Querer no es poder, pero la necesidad, a veces, sí es poder.
Para mí, sobrevivir a mis propios pensamientos ya me ocupaba la jornada completa.
La gente espera un ritmo que no es el mío. Insisten, y en esa insistencia, mi bloqueo se hace de hormigón. No me invitan a salir, me empujan a esconderme más. Me aparto, me callo, desaparezco. Y entonces llega la invitada más cruel de todas: la culpa.
Culpa por decir no a una amiga.
Culpa por hacerla sentir que tiene que elegir.
Culpa por no ser una buena amiga.
Yo tenía ,y tengo, aunque lejos, una amiga del instituto. Con ella iba a todas partes: al cine, a tomar un café o a la discoteca. Nosotras solas éramos de total confianza. No había fobia social con ella; de hecho, conocía todas mis manías y prevenciones y nunca se enfadaba ni lo veía extraño. Me aceptaba tal y como soy.
Pero se acabó el instituto y vino la universidad. Estaba dispuesta a seguirla donde fuera porque tampoco tenía muy claro qué hacer, pero escogió lo que yo no podía escoger, porque no me gustaba y se me daba fatal. Así es que nos separamos del día a día.
Yo me fui a otra universidad con tres chicas que conocía, pero no éramos amigas de salir ni nada (dejé aquí mi horrible experiencia en la universidad: (Fobia en la universidad).
Mi íntima amiga, sin fobia social, hizo amigos en la universidad, especialmente una chica. Cuando me llamaba para quedar, le preguntaba quién iría. A veces iba con esa chica sola, otras con más gente, y yo le decía que no.
Tratar con desconocidos era horrible. No sabía de qué hablar con ellos, no sabía si tenía algo en común y sabía que me evaluarían, para saber si les caería bien o mal. Aunque las veces que fui no hablaba casi, les caía bien, como he contado en la sección Cosas que no sabemos de nosotros: Ternura Ellos decían: “Qué chica más maja, dile que vuelva”.
Pero para mí repetir era aún peor que ir de nuevas, porque tenía que cumplir con las expectativas positivas que habían tenido de mí y no sabía qué hacer para ello. Así es que, de entrada, cuando venía ese grupo, me negaba a salir.
Por suerte, siempre quedaba solo con esa chica. Aun así, iba incómoda, porque solo hablaban ellas de sus temas y la otra chica monopolizaba la conversación. Me dejaban fuera y lo pasaba mal.
Al igual que yo, la otra chica parecía querer a mi amiga también en exclusiva, y lo conseguía porque yo no podía intervenir en sus conversaciones.

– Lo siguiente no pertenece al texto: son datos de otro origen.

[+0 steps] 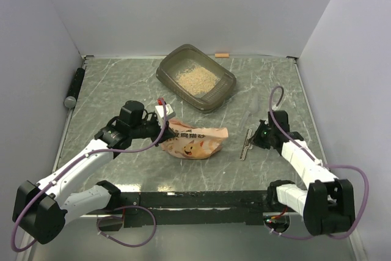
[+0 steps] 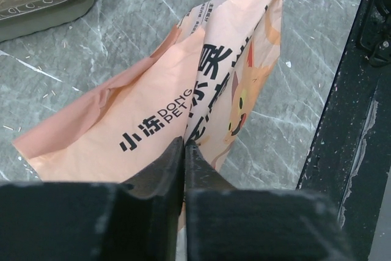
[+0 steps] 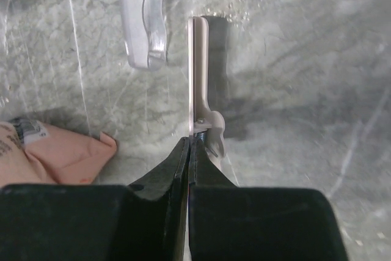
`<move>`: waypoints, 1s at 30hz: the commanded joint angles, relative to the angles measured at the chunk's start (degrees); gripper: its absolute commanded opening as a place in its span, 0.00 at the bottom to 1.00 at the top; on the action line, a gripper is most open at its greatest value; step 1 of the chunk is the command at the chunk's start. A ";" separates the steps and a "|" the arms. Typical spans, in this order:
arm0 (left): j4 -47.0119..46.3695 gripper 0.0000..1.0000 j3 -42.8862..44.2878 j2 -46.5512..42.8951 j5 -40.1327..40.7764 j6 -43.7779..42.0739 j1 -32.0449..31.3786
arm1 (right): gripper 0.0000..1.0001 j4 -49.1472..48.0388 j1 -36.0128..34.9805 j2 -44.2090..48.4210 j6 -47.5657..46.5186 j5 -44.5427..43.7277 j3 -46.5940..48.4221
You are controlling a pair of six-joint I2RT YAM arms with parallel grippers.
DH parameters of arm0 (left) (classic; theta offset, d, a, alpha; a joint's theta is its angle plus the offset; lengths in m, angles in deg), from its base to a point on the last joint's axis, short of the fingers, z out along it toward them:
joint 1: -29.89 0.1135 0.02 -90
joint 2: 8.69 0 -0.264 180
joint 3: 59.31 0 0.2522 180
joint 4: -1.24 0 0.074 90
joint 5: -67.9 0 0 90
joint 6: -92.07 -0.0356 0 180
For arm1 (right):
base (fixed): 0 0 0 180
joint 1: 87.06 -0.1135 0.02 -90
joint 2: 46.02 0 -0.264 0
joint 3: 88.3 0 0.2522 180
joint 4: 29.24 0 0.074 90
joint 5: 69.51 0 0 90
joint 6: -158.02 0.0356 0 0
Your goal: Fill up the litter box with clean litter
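- The left pincer [image 2: 184,145] has its two black fingers pressed almost together, nipping a fold of the pink bag [image 2: 153,108] at the bag's near end.
- The bag lies on its side on the grey marbled table [image 1: 122,84], print and cartoon face upward, creased and partly flattened.
- The right pincer [image 3: 188,145] is closed as well, its fingertips pinching the near end of a white clip [image 3: 198,71] that stands on edge on the table and points away from the fingers.
- Just beside the clip lies a clear plastic piece [image 3: 143,16]; I cannot tell what it is.
- A corner of the bag shows to the left of the right pincer, apart from the clip.
- The litter box [image 1: 221,95] sits beyond the bag, toward the back wall, set at an angle.
- Pale tan litter [image 1: 195,79] covers part of its floor.
- A black cylinder [image 1: 74,87] lies at the table's left edge.
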 commanded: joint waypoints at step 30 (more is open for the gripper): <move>-34.71 0.36 16.31 5.71 -19.09 48.96 2.44 | 0.00 14.41 -26.73 6.45 -15.25 19.83 48.02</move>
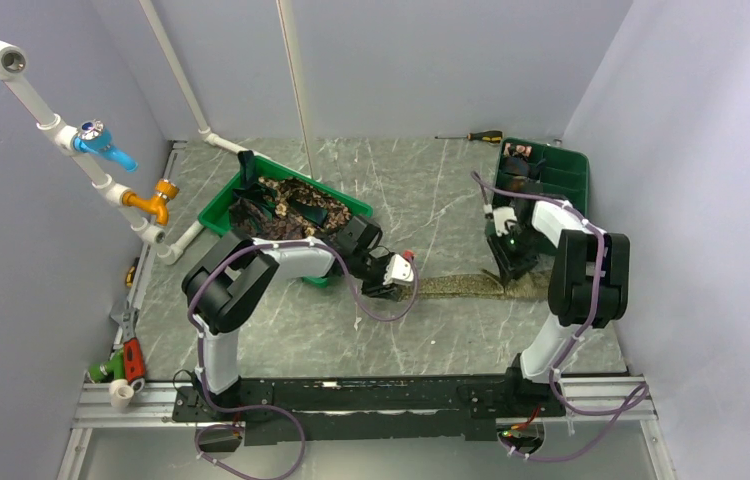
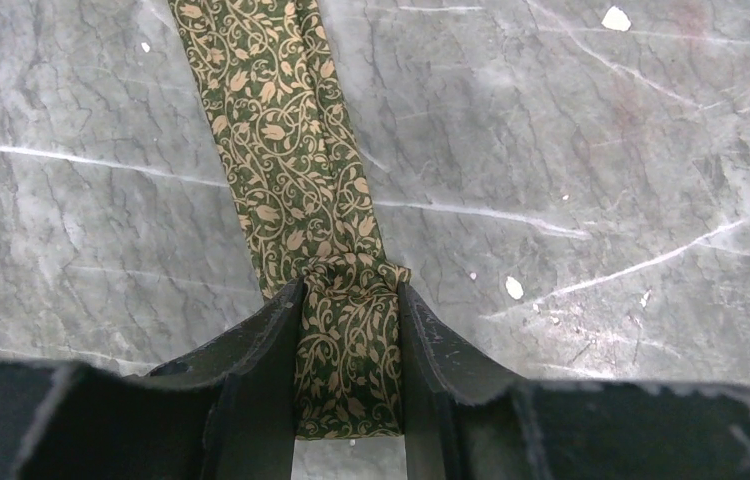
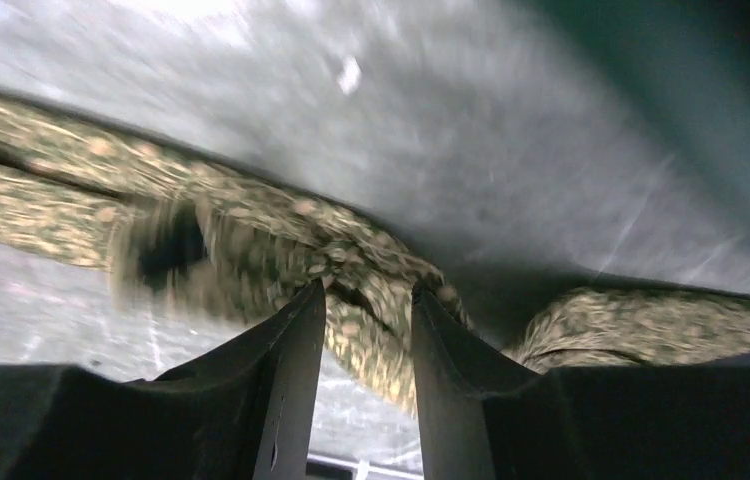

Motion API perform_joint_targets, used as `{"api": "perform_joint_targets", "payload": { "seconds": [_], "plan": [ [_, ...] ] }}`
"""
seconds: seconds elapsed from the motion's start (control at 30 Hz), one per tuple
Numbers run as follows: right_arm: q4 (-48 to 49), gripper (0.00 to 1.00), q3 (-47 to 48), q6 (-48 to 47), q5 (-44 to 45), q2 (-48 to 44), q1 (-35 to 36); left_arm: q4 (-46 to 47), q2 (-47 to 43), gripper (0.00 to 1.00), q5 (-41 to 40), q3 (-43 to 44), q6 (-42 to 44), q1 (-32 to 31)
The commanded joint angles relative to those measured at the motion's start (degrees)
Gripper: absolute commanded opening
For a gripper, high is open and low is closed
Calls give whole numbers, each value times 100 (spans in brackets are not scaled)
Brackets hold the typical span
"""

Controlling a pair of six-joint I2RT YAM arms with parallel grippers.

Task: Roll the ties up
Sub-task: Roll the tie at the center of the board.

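Left wrist: left fingers (image 2: 256, 390) clamp the tie (image 2: 286, 150) by its end on the desk (image 2: 601, 200). Right wrist: right fingers (image 3: 286, 390) straddle bunched fabric of the tie (image 3: 371, 300) — blurred, can't tell if gripped.

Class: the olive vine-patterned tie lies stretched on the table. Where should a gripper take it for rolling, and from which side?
Its narrow end, from above, fingers straddling the width. The tie lies flat on the table, so its edges gather into a pinch, as in the left gripper.

Left end effector (image 2: 351, 292) clamped, low
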Motion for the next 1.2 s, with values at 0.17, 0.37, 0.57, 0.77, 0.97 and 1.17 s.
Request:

Con el tiempo me di cuenta de que tenía que pasar por el aro. Aunque no quisiera, la necesidad de mantener la amistad pudo más. Iba incómoda, pero al menos salía.
Con el tiempo, incluso empezamos a tener cosas en común la otra chica y yo, e incluso nos fuimos juntas un verano a trabajar a Francia (Experiencia laboral en el extranjero). Y nos unimos más aún; así, nuestro nexo de unión siempre fue nuestra amiga común.
Yo no quería, pero la necesidad pudo por mí. No quería perder a mi amiga, y ella no iba a elegir a una de las dos.
Lo mismo pasa con un trabajo: a las personas con fobia social nos cuesta mucho, pero no hay otra. Hay que hacerlo si no tienes a alguien que te apoye. Llamar por teléfono nos cuesta, pero si no hay nadie que haga esas llamadas por ti, las tienes que hacer tú, con todas las muletas que quieras, con ansiedad e incluso llorando. Lo tienes que hacer porque nadie lo hará por ti.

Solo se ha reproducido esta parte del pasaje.